Anterior MI, and also inferior MI with severe LAD disease.
187
What does new bundle branch block (BBB) signify in acute MI?
More extensive infarction and higher mortality (2–3x increase).
188
Does NSTEMI have the same mortality as STEMI?
Yes, same short- and long-term mortality but lower in-hospital mortality.
189
What is the risk of progression to complete AV block from acute BBB?
20% for BBB, 25–40% for bifascicular blocks.
190
When is temporary pacing indicated for new BBB or bifascicular block?
If occurring in anterior MI.
191
What defines dyskinesis in the LV?
A myocardial segment moves outward during systole (paradoxical motion)
192
How does an LV aneurysm differ from dyskinesis?

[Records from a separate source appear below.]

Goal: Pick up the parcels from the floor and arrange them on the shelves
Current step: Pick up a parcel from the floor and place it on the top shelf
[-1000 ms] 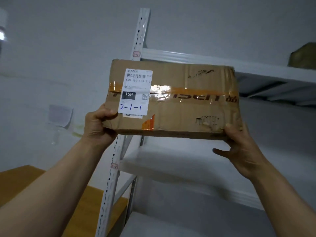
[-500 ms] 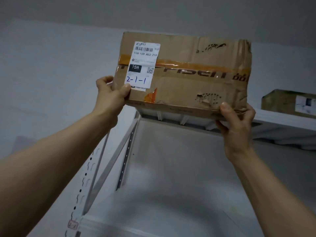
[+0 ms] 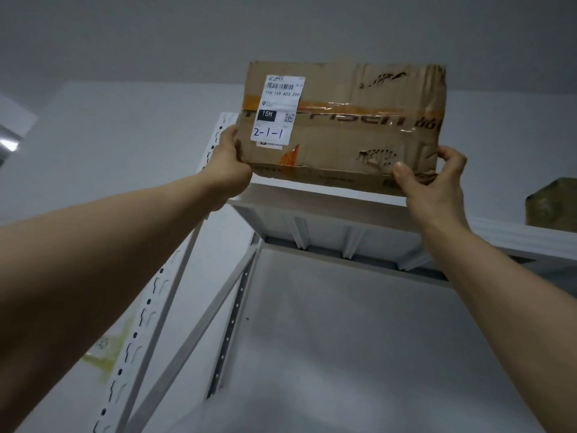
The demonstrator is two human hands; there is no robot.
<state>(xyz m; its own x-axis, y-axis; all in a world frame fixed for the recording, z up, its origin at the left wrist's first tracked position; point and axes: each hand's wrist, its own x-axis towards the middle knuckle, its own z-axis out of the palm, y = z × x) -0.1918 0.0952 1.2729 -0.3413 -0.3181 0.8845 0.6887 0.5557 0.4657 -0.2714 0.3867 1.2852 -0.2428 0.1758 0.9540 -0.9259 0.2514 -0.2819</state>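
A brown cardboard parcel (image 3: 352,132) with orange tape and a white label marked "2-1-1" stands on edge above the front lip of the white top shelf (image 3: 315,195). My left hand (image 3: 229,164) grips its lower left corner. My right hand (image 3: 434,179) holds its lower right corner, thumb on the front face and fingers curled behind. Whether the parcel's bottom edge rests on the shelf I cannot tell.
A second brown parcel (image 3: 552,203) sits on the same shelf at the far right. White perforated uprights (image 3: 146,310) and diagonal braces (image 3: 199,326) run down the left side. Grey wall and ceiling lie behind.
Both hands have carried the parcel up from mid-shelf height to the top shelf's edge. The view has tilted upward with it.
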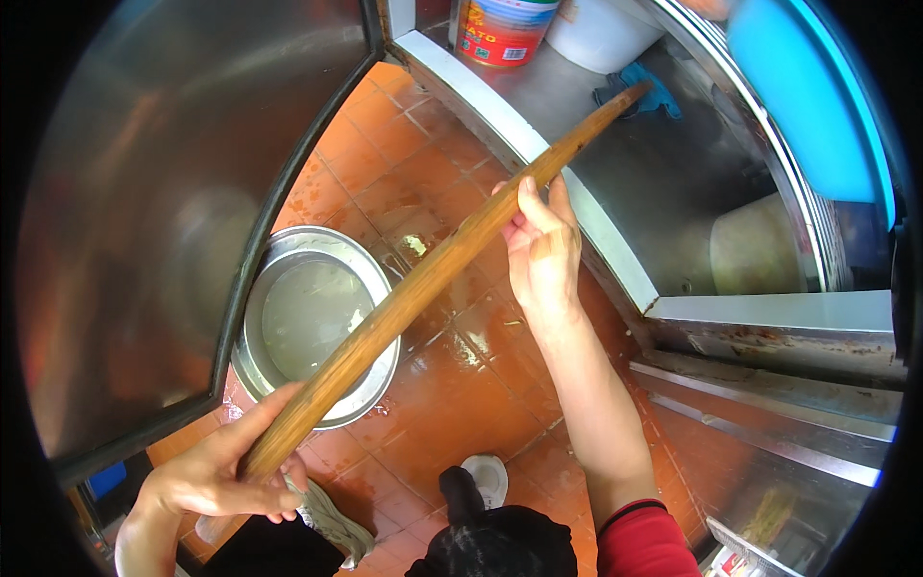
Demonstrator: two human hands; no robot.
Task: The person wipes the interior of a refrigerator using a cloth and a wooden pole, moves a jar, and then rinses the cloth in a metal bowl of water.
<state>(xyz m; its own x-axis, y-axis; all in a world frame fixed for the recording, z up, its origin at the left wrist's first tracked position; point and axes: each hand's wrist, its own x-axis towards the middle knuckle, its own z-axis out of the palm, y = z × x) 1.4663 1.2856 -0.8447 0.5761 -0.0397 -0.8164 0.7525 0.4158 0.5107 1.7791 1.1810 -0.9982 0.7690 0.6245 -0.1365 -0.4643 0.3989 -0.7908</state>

Aneurysm protrudes during both systole and diastole, forms a thin-walled myocardial pocket.
193
What is the treatment to prevent embolization from LV thrombus?
Warfarin anticoagulation for at least 3 months.
194
What imaging is best for detecting LV thrombus?
MRI (more sensitive than echo).
195
Q: When does LV thrombus typically form?
3–6 days post-MI; some form within 24 hours.
196
In which MI type is LV thrombus most common?
Anteroapical MI.
197
What is Dressler syndrome?
An autoimmune pericarditis occurring 1–8 weeks post-MI with fever and effusions.
198
What drugs are contraindicated in post-MI pericarditis?
NSAIDs (except high-dose aspirin is allowed).
199
When does post-infarction pericarditis usually develop?
In the first 1–2 days after MI.
200
How can echo distinguish LV aneurysm from pseudoaneurysm?
Pseudoaneurysm has a narrow neck with neck-to-diameter ratio <0.5 and turbulent to-and-fro flow.
201
What is an LV pseudoaneurysm?
A myocardial rupture sealed by pericardium and thrombus, without myocardium in the wall.